# How Do You Find Rental Properties if you Speak Only English?



## MaxTucker (Mar 1, 2012)

Hey Guys,

I have just phoned *eight* people/letting agents from fotocasa.es to organise to view a property I was interested in in the Alicante area. All but one of the conversations went like this:

Me: Hola, habla Ingelse
Them: Perca?
Me: Would like to view property for rent.
Them: Non hablo, non hablo. 

*Phone call ended*

--------------

The other phone call went a little better.

Me: Hola, habla Ingelse
Them: A little.
Me: Hello, I would like to view property.
Them: Rent or Buy?
Me: Rent.
Them: Wait 1 minute...... 

*Phone call ended*

So how does one find a property when they do not speak Spanish. It seems Alicante is not as English friendly as I have been lead to believe. 8 phone calls and no progress.


----------



## Guest (Mar 5, 2012)

you would be better served by hiring a bi-lingual person to help you...the younger people tend to have taken English in school...the older lot either did and forgot or just never had the opportunity. I'd also suggest looking for real estate agents in Alicante as many will have English enough to help you as there are loads of English speaking expats in that area, also fotocasa.es only has a small portion of existing properties.

good luck


----------



## JulyB (Jul 18, 2011)

> Me: Hola, habla Ingelse
> Them: Perca?
> Me: Would like to view property for rent.
> Them: Non hablo, non hablo.


Do you know Italian? Because it looks like you're more familiar with that language than Spanish.
I used to be a rental agent in the UK, and it is pretty nerve-wracking and stressful when you're trying to communicate with someone about a rental and they have no idea what you're saying (and equally for the prospective tenant), so I can understand why you're having problems - though hanging up on you isn't very polite.

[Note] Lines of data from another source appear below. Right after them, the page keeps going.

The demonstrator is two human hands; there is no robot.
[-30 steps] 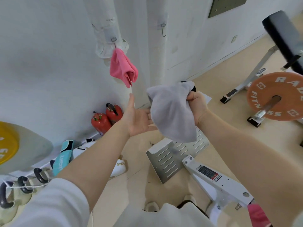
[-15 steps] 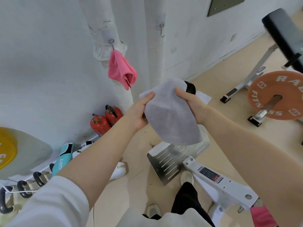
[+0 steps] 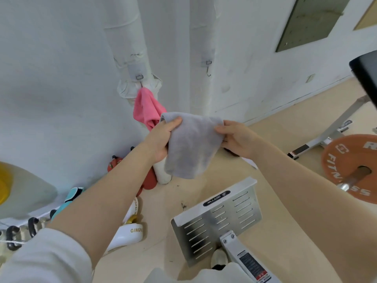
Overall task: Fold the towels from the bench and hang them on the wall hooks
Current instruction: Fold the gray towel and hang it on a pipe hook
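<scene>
A folded grey towel (image 3: 190,144) hangs in the air between my hands, in front of the white wall. My left hand (image 3: 161,138) grips its upper left corner and my right hand (image 3: 236,137) pinches its upper right edge. A pink towel (image 3: 146,108) hangs from a hook (image 3: 139,77) on the left pipe wrap. A second metal hook (image 3: 208,68) on the right pillar is bare, above and slightly right of the grey towel.
A slotted metal footplate (image 3: 220,219) on a white machine arm lies on the floor below my hands. Red fire extinguishers (image 3: 150,178) stand at the wall base. An orange weight plate (image 3: 350,168) and a black bench pad (image 3: 365,70) are at the right. Kettlebells (image 3: 22,231) line the lower left.
My left hand went from open beside the towel to gripping its corner. Both hands have spread the grey towel and raised it toward the wall; the view has tilted up.
</scene>
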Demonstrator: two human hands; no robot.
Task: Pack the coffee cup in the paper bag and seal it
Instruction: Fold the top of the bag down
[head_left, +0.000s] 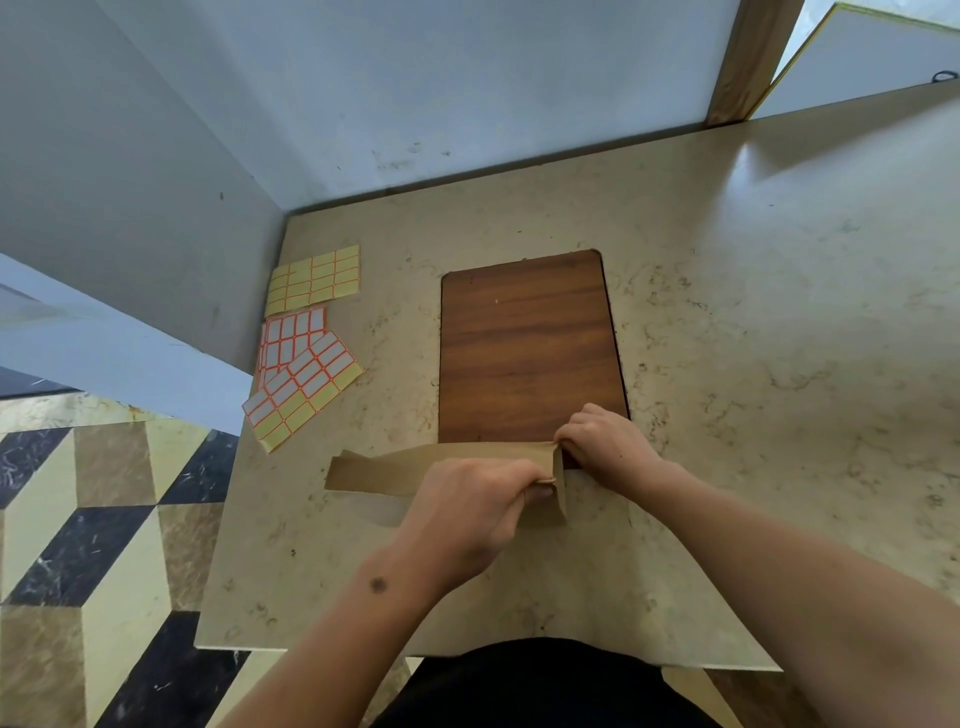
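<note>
The paper bag (447, 467) lies flat near the front of the beige table (753, 322), its far edge just over the near end of the brown wooden inset panel (530, 348). The left hand (467, 514) is curled, fingers and thumb pinching the bag's folded right end. The right hand (608, 441) meets it from the far side — fingers bent, gripping the same raised paper corner. The coffee cup is not visible. Sheets of sticker labels (306, 343) lie at the table's left — well apart from both hands.
</note>
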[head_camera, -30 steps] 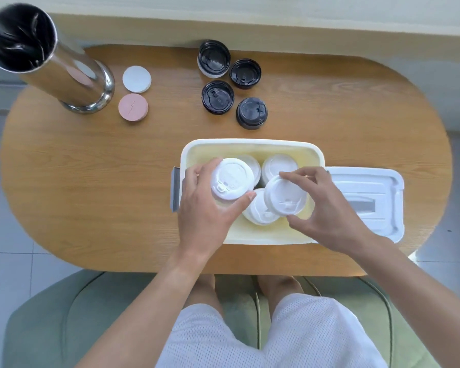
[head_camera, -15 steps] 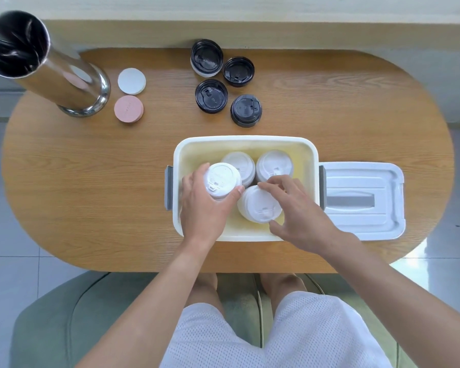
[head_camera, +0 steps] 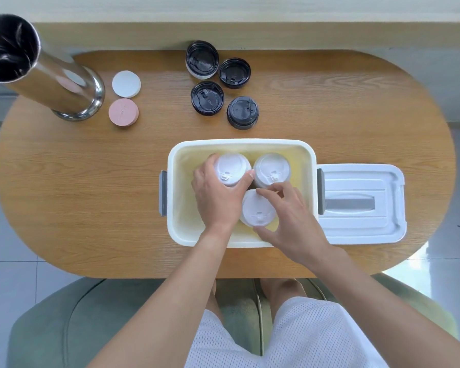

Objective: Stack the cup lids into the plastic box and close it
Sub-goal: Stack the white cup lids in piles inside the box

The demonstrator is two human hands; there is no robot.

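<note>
Both hands (head_camera: 218,197) (head_camera: 290,219) clamp white lids (head_camera: 258,208) inside the box (head_camera: 175,181); black lids (head_camera: 207,98) beyond it and its cover (head_camera: 361,229) remain unplaced.

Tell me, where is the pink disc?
In the head view, the pink disc lies on the far left of the table, just in front of the white disc and right of the steel cylinder.

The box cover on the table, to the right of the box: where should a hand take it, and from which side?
Probably by its long edges, from above. The box cover lies flat on the table, right of the plastic box, with nothing resting on it. Its grey recessed handle looks flush, so it offers less hold. The right hand is the nearer one.
</note>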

I would look for a translation service, or even better a rental agent in the area who specializes in relocating English speakers. Have a look on Google.


----------



## Guest (Mar 5, 2012)

I've seen 'nearly' every time that you start looking at properties in English, the prices go WAY up. It's called ****** on ****** crime....


----------



## 90199 (Mar 21, 2010)

Estate agents are notorious, don't even consider using the telephone, visit them with the basic questions written in Spanish, you will do a lot better.


----------



## xabiaxica (Jun 23, 2009)

folklore said:


> I've seen 'nearly' every time that you start looking at properties in English, the prices go WAY up. It's called ****** on ****** crime....


agreed 


one thing though - it's much harder for most people to speak a 'foreign' language on the phone than face-to-face

I bet if MaxTucker walked into some of these agents rather than trying on the phone he'd find that he could get by with his bit of Spanish & the agent's bit of English


----------



## xicoalc (Apr 20, 2010)

Agree with the others, phoning is not easy for you or them, and they often dont take you seriously, most want you to go in. Emailing is worse because 9/10 dont reply! Its so hard for some who do speak some english to speak on the phone. My OH is fluent in english but cannot speak to a brit in engish on the phone unless he knows them without saying "sorry" 3 times a minute. 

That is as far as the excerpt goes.